My Review of Eye Was an Ion's "The EP"

I wrote a review of the new Eye Was an Ion album for Northern Rocks Magazine, but I guess I must have submitted it too late or something because it wasn't published. Anyway, here is the review. It's a little short because I tried to keep it under 150 words:



Sudbury-based Eye Was an Ion's debut EP has been a long time in the making, and it shows. These are songs that have reached full maturity, having spent the last ten years marinating in the minds and on the tape reels of chief songwriters Ryan Kitchen and Mac Colasimone. The songs are at once distant-sounding and emotionally resonant, as if the weight of the world is hanging on the weary shoulders of the band.

This is not to say that the songs won't make you move. The rhythms are indeed as powerful as the melodies, contrasting nicely with the melancholy character of the songs. From start to finish, there is not a sleeper on this album.
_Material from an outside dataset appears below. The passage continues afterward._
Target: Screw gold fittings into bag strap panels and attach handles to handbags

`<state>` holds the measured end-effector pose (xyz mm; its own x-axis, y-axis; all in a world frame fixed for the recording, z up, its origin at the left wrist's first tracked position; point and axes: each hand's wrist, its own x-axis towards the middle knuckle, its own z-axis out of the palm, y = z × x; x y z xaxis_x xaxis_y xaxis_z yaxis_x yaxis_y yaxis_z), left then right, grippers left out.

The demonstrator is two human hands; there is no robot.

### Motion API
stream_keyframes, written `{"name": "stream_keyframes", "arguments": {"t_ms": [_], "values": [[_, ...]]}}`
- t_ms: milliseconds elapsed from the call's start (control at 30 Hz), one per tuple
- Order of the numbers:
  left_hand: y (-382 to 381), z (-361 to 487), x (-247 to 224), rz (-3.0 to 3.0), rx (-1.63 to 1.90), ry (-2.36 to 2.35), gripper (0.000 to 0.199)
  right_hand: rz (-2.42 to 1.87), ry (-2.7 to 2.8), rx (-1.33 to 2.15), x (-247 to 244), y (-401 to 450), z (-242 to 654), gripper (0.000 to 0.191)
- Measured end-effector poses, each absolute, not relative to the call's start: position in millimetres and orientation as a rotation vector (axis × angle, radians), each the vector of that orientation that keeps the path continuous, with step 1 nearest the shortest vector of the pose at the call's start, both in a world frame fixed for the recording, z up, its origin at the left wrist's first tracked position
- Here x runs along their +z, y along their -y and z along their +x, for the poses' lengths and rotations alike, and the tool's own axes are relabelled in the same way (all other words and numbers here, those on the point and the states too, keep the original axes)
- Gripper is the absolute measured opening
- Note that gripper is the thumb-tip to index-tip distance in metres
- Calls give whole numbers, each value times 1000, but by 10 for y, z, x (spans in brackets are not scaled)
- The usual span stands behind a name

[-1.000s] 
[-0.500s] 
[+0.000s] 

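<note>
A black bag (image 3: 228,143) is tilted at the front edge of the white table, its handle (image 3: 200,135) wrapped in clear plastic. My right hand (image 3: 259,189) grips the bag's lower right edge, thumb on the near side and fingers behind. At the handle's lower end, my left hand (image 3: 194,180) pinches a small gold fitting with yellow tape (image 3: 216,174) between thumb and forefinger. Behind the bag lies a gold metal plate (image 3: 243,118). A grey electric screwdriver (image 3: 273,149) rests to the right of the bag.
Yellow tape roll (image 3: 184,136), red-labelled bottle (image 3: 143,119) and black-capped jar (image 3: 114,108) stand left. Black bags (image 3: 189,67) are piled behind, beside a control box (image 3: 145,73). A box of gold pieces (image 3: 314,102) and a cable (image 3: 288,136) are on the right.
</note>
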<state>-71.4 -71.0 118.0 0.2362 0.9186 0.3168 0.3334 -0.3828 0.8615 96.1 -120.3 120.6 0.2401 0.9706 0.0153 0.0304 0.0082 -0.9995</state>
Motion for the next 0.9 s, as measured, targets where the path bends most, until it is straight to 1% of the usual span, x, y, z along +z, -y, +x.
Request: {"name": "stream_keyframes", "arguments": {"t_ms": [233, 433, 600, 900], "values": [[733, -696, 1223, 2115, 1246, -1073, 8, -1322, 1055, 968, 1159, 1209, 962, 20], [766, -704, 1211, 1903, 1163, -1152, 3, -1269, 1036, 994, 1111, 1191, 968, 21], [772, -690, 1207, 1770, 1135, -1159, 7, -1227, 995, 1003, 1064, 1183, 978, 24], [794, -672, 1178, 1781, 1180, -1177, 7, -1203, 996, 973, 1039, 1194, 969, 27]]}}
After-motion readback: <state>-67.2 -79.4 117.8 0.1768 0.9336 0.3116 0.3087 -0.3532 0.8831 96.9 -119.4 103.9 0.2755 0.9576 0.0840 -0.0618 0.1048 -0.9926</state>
The songs share common melodic themes, which helps to tie the album together as a cohesive unit, but there are of course a few standouts on the record. The arhythmic percussion at the start of I Will Hunt You gives it a spooky character, which makes the chorus all the more powerful. And, when the lyric "A Reason to Comfort You" is sung on the song The Measure of Attitude, it is absolutely heartbreaking. These two songs constitute the meaty high point of a swervy line that carries the album through it's meandering course.

This band is truly a gift to Northern Ontario music, accomplishing more with subtle whispers and glassy guitar textures than all the screaming and distortion in the world ever could.